## [What is being asked]
Pictures are not part of the copy; retype all the records below exactly.

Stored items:
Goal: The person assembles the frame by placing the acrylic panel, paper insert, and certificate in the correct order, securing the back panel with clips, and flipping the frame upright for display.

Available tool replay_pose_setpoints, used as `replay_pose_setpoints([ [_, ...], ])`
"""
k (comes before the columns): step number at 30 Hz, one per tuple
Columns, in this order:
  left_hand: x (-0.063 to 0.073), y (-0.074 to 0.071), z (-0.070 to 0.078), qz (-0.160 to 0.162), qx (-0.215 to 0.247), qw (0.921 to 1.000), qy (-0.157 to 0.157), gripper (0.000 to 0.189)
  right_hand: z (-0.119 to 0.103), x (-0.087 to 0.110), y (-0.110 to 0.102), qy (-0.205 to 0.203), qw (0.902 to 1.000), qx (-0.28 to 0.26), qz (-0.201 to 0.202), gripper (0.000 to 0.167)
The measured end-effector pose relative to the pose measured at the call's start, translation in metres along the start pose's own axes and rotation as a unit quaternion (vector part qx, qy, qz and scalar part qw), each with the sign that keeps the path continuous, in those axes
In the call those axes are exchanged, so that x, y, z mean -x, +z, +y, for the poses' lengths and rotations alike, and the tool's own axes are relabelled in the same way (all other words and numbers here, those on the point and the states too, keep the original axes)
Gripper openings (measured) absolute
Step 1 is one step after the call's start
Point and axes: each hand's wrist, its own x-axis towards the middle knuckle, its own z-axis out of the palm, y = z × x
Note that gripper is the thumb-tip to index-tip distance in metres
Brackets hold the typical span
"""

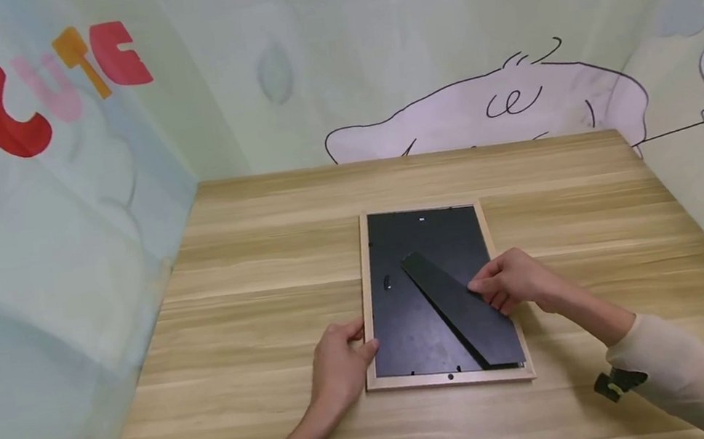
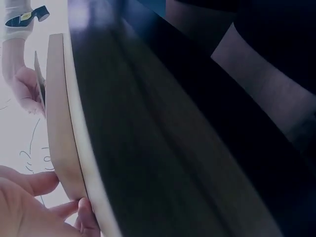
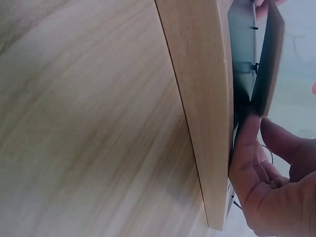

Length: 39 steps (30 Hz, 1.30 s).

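Observation:
A picture frame (image 1: 451,381) with a light wooden border lies face down on the table, its black backing board (image 1: 405,330) showing. A black stand leg (image 1: 463,316) slants across the back, raised slightly off the board. My right hand (image 1: 514,280) pinches the leg's right edge, thumb on top and fingers tucked beneath it; the right wrist view shows the leg (image 3: 269,64) tilted up from the backing. My left hand (image 1: 340,364) holds the frame's left border, its thumb over the rim. In the left wrist view, the left fingers (image 2: 86,217) touch the frame's wooden side (image 2: 61,118).
The wood-grain table (image 1: 259,319) extends around the frame on all sides. Printed cloth walls (image 1: 242,79) stand behind and beside it. Small dark clips (image 1: 387,282) stick up from the backing. A black strap piece (image 1: 619,384) sits at the right wrist.

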Motion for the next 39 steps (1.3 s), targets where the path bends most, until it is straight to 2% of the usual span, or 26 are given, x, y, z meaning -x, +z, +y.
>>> replay_pose_setpoints([
  [4,0.002,0.003,0.001,0.012,0.003,0.9999,0.007,0.041,0.0,-0.002,-0.001,0.0,0.9997,-0.003,-0.022,0.029],
  [11,0.007,0.013,0.0,0.041,0.003,0.9992,0.003,0.045,0.0,-0.006,-0.002,0.006,0.9951,-0.065,-0.075,0.037],
  [18,0.015,0.021,0.003,0.057,-0.021,0.9979,0.021,0.052,-0.002,-0.005,-0.003,0.002,0.9918,-0.098,-0.082,0.033],
  [26,0.017,0.024,0.006,0.073,-0.006,0.9972,-0.009,0.049,-0.006,-0.007,0.0,0.006,0.9802,-0.171,-0.1,0.03],
  [34,0.019,0.022,0.014,0.074,0.02,0.9961,-0.043,0.046,-0.004,-0.006,0.0,-0.003,0.9768,-0.187,-0.105,0.024],
  [39,0.018,0.019,0.015,0.076,0.041,0.9954,-0.043,0.043,-0.003,-0.008,0.0,-0.018,0.9737,-0.201,-0.106,0.014],
])
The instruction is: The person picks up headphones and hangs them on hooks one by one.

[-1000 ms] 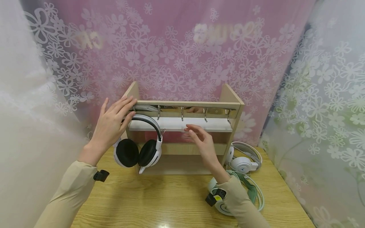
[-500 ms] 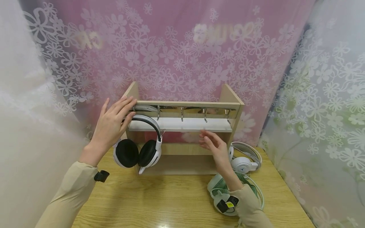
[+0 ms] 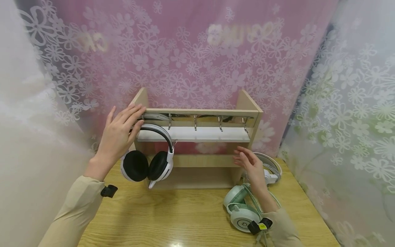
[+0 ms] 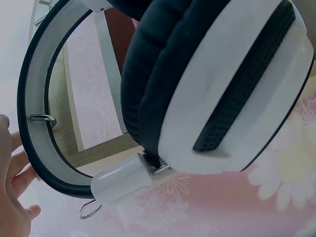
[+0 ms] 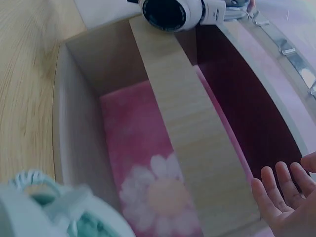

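White headphones with black ear pads (image 3: 135, 166) hang by their headband from a hook (image 4: 44, 118) at the left end of the wooden shelf rack (image 3: 197, 161). My left hand (image 3: 115, 139) lies at the top of that headband, fingers extended toward the rack's upper board. In the left wrist view, its fingers show just outside the band. My right hand (image 3: 253, 168) holds nothing; its fingers are loosely bent in front of the rack's right side. Below it, pale green headphones (image 3: 243, 218) lie on the table, partly covered by the right forearm.
Several bare metal hooks (image 3: 195, 123) line the rail right of the hung headphones. Another white pair of headphones (image 3: 271, 177) sits beside the rack's right side, partly behind the right hand. Flowered curtains (image 3: 191, 61) enclose the wooden table (image 3: 172, 219) at the back and sides.
My right hand has moved right and slightly down, away from the middle of the rack, uncovering more of the green headphones. The left hand and the hung headphones have stayed in place.
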Tool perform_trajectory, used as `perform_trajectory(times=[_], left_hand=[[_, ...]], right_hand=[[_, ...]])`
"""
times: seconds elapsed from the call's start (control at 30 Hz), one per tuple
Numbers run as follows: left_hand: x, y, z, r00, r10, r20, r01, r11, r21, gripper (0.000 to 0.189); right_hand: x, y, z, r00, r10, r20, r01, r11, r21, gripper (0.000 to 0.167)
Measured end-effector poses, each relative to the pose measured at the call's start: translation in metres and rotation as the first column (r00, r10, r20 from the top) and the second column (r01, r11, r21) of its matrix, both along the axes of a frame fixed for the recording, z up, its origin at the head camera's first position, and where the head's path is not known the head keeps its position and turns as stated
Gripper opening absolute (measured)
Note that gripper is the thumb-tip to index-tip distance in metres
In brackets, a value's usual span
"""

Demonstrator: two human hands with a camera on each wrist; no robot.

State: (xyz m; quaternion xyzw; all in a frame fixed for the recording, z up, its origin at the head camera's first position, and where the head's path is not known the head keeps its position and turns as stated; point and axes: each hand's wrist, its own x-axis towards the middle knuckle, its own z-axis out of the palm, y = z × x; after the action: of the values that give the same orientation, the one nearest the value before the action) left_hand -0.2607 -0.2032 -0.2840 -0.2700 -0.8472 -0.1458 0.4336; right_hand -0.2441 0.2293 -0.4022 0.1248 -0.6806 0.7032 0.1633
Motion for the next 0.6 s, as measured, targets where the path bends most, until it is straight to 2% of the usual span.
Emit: perform_trajectory(times=[0.43, 0.6], left_hand=[[0.000, 0.000, 0.000, 1.000, 0.008, 0.012, -0.008, 1.000, 0.019, 0.048], [0.000, 0.000, -0.001, 1.000, 0.005, 0.015, -0.006, 1.000, 0.025, 0.047]], right_hand=[[0.011, 0.042, -0.024, 0.996, -0.087, 0.026, 0.088, 0.995, -0.040, 0.037], [0.015, 0.060, -0.034, 0.993, -0.103, 0.060, 0.104, 0.994, -0.018, 0.036]])
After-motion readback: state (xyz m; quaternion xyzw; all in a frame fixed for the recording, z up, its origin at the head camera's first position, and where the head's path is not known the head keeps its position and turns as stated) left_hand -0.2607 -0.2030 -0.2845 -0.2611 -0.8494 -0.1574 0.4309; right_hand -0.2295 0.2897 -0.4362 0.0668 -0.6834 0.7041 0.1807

## [Result for this task]
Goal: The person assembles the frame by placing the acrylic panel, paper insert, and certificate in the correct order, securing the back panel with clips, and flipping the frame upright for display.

Available tool replay_pose_setpoints, used as `replay_pose_setpoints([ [_, ...], ])`
"""
k (comes before the columns): step number at 30 Hz, one per tuple
Columns, in this order:
  left_hand: x (-0.063 to 0.073), y (-0.074 to 0.071), z (-0.070 to 0.078), qz (-0.160 to 0.162), qx (-0.215 to 0.247), qw (0.921 to 1.000), qy (-0.157 to 0.157), gripper (0.000 to 0.189)
  right_hand: z (-0.119 to 0.103), x (-0.087 to 0.110), y (-0.110 to 0.102), qy (-0.205 to 0.203), qw (0.902 to 1.000), qx (-0.28 to 0.26), qz (-0.201 to 0.202), gripper (0.000 to 0.167)
The measured end-effector pose relative to the pose measured at the call's start, translation in metres along the start pose's own axes and rotation as a unit quaternion (vector part qx, qy, qz and scalar part qw), each with the sign that keeps the path continuous, in those axes
In the call those axes are exchanged, so that x, y, z mean -x, +z, +y, for the poses' lengths and rotations alike, and the tool's own axes are relabelled in the same way (all other words and numbers here, those on the point and the states too, keep the original axes)
Gripper openings (measured) absolute
Step 1 is one step after the call's start
Point and axes: each hand's wrist, its own x-axis towards the middle knuckle, its own z-axis out of the palm, y = z × x
Note that gripper is the thumb-tip to index-tip distance in metres
Brackets hold the typical span
"""


Length: 39 steps (30 Hz, 1.30 s).

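Observation:
A picture frame (image 1: 451,381) with a light wooden border lies face down on the table, its black backing board (image 1: 405,330) showing. A black stand leg (image 1: 463,316) slants across the back, raised slightly off the board. My right hand (image 1: 514,280) pinches the leg's right edge, thumb on top and fingers tucked beneath it; the right wrist view shows the leg (image 3: 269,64) tilted up from the backing. My left hand (image 1: 340,364) holds the frame's left border, its thumb over the rim. In the left wrist view, the left fingers (image 2: 86,217) touch the frame's wooden side (image 2: 61,118).
The wood-grain table (image 1: 259,319) extends around the frame on all sides. Printed cloth walls (image 1: 242,79) stand behind and beside it. Small dark clips (image 1: 387,282) stick up from the backing. A black strap piece (image 1: 619,384) sits at the right wrist.
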
Motion for the next 39 steps (1.3 s), targets where the path bends most, until it is straight to 2% of the usual span, or 26 are given, x, y, z meaning -x, +z, +y.
>>> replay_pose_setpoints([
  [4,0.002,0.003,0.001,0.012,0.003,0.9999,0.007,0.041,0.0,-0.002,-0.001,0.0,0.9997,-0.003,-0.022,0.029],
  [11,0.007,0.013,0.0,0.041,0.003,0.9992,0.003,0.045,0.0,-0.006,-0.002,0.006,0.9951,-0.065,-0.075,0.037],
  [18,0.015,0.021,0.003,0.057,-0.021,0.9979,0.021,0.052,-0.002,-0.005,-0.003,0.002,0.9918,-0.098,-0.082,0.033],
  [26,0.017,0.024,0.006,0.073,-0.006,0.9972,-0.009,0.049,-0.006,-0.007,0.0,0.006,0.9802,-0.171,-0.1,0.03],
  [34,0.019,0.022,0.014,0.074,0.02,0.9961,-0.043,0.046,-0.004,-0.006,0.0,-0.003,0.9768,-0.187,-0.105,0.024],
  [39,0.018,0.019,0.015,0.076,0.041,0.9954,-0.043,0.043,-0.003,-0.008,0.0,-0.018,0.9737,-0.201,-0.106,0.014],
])
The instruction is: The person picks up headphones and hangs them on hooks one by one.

[-1000 ms] 
[-500 ms] 
[+0 ms] 
[+0 ms] 
[+0 ms] 

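White headphones with black ear pads (image 3: 135, 166) hang by their headband from a hook (image 4: 44, 118) at the left end of the wooden shelf rack (image 3: 197, 161). My left hand (image 3: 115, 139) lies at the top of that headband, fingers extended toward the rack's upper board. In the left wrist view, its fingers show just outside the band. My right hand (image 3: 253, 168) holds nothing; its fingers are loosely bent in front of the rack's right side. Below it, pale green headphones (image 3: 243, 218) lie on the table, partly covered by the right forearm.
Several bare metal hooks (image 3: 195, 123) line the rail right of the hung headphones. Another white pair of headphones (image 3: 271, 177) sits beside the rack's right side, partly behind the right hand. Flowered curtains (image 3: 191, 61) enclose the wooden table (image 3: 172, 219) at the back and sides.
My right hand has moved right and slightly down, away from the middle of the rack, uncovering more of the green headphones. The left hand and the hung headphones have stayed in place.
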Tool perform_trajectory, used as `perform_trajectory(times=[_], left_hand=[[_, ...]], right_hand=[[_, ...]])`
"""
times: seconds elapsed from the call's start (control at 30 Hz), one per tuple
Numbers run as follows: left_hand: x, y, z, r00, r10, r20, r01, r11, r21, gripper (0.000 to 0.189); right_hand: x, y, z, r00, r10, r20, r01, r11, r21, gripper (0.000 to 0.167)
Measured end-effector poses, each relative to the pose measured at the call's start: translation in metres and rotation as the first column (r00, r10, r20 from the top) and the second column (r01, r11, r21) of its matrix, both along the axes of a frame fixed for the recording, z up, its origin at the head camera's first position, and where the head's path is not known the head keeps its position and turns as stated
Gripper opening absolute (measured)
Note that gripper is the thumb-tip to index-tip distance in metres
In brackets, a value's usual span
"""

Demonstrator: two human hands with a camera on each wrist; no robot.

State: (xyz m; quaternion xyzw; all in a frame fixed for the recording, z up, its origin at the head camera's first position, and where the head's path is not known the head keeps its position and turns as stated; point and axes: each hand's wrist, its own x-axis towards the middle knuckle, its own z-axis out of the palm, y = z × x; after the action: of the values that give the same orientation, the one nearest the value before the action) left_hand -0.2607 -0.2032 -0.2840 -0.2700 -0.8472 -0.1458 0.4336; right_hand -0.2441 0.2293 -0.4022 0.1248 -0.6806 0.7032 0.1633
Motion for the next 0.6 s, as measured, targets where the path bends most, until it is straight to 2% of the usual span.
Emit: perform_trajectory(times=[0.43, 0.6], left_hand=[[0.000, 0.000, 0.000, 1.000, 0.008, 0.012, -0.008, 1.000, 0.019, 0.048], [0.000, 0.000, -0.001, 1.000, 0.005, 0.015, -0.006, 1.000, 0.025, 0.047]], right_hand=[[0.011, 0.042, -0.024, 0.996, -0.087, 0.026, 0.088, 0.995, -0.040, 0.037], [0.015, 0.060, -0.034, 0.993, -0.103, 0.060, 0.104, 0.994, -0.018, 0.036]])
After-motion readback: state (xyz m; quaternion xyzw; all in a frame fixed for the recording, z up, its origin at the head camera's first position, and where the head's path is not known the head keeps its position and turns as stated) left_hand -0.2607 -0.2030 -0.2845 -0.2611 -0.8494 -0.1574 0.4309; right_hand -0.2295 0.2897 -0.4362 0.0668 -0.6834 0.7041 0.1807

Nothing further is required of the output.